> Task directions: Go through the material and return every line that contains the string "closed".
Start of Record set
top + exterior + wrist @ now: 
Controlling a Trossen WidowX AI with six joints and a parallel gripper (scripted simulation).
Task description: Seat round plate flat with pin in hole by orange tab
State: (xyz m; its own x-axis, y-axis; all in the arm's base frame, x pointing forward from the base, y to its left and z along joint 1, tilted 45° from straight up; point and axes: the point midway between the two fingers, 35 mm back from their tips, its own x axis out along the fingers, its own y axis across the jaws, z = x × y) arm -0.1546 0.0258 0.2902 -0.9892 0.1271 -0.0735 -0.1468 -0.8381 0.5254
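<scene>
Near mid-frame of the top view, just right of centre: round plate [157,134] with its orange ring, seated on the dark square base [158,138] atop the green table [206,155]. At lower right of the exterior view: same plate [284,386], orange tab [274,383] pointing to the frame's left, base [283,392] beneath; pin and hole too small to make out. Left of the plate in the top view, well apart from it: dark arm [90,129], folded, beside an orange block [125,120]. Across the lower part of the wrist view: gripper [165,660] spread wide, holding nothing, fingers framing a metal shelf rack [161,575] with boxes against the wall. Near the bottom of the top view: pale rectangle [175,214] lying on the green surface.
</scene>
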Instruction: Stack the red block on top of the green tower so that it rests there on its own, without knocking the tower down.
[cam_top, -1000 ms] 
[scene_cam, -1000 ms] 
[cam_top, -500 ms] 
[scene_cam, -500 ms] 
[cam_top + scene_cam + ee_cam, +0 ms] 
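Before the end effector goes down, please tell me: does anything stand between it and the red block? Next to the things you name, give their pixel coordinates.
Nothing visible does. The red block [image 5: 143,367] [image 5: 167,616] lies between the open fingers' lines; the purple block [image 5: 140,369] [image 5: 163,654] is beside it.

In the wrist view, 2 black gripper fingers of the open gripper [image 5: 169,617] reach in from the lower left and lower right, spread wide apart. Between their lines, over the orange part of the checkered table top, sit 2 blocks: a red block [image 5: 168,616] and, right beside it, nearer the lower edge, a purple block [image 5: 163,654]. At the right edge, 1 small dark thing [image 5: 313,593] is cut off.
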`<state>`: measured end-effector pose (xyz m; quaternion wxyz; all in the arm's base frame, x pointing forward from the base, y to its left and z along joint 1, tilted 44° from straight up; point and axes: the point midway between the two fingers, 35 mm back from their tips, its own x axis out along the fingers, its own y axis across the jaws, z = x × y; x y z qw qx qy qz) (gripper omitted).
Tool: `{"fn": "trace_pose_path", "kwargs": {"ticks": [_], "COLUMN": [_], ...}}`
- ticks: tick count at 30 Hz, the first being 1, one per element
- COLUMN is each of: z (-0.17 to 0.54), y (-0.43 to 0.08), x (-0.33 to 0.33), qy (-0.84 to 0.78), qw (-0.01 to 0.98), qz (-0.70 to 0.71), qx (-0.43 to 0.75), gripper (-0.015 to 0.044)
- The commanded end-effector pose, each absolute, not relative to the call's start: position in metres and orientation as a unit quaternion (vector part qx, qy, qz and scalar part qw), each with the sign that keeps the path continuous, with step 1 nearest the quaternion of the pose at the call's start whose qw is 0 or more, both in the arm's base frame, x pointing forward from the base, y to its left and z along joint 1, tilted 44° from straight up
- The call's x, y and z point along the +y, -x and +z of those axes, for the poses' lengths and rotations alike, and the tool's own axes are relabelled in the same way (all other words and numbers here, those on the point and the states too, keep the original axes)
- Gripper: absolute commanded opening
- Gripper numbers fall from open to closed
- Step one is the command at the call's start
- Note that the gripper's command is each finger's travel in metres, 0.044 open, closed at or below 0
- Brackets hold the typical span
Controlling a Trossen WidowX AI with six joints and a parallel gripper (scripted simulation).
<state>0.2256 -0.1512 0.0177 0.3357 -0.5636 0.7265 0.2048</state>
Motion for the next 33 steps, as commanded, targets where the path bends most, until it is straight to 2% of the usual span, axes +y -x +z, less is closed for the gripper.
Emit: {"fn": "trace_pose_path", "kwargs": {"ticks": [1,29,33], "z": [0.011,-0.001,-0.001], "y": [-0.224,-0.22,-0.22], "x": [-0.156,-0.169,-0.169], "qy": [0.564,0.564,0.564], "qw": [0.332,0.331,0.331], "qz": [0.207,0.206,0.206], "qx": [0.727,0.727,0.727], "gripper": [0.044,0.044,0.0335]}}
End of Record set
> Output of the exercise:
- Gripper numbers fall from open to closed
- Note that the gripper's command is each finger's travel in metres, 0.044 open, closed at or below 0
Motion for the next 33 steps, as commanded, targets where the path bends most, until it is straight to 2% of the usual span, axes +y -x +z, less is closed for the gripper.

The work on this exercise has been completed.